Exercise goal -
Once you find the line in the listing below that contains "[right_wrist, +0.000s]", copy it and every following line exactly, stopping at the end.

---

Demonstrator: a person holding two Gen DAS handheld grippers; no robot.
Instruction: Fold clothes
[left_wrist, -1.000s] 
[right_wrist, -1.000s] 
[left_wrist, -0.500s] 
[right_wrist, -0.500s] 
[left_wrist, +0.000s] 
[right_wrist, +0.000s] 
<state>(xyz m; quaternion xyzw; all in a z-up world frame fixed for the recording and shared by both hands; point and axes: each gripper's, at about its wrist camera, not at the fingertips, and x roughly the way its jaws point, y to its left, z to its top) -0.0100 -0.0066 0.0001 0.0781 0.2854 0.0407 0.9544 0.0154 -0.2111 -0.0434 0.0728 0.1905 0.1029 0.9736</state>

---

Response to the task -
[right_wrist, +0.000s] 
<state>(xyz m; quaternion xyzw; all in a z-up world frame fixed for the recording and shared by both hands; point and axes: each gripper's, at about its wrist camera, not at the fingertips, and x roughly the way its jaws point, y to its left, z to its top) -0.0100 -0.0066 0.0001 0.0781 0.2854 0.0407 0.9544 0.0154 -0.2111 -0.0434 0.0728 0.1905 0.1029 0.9736</state>

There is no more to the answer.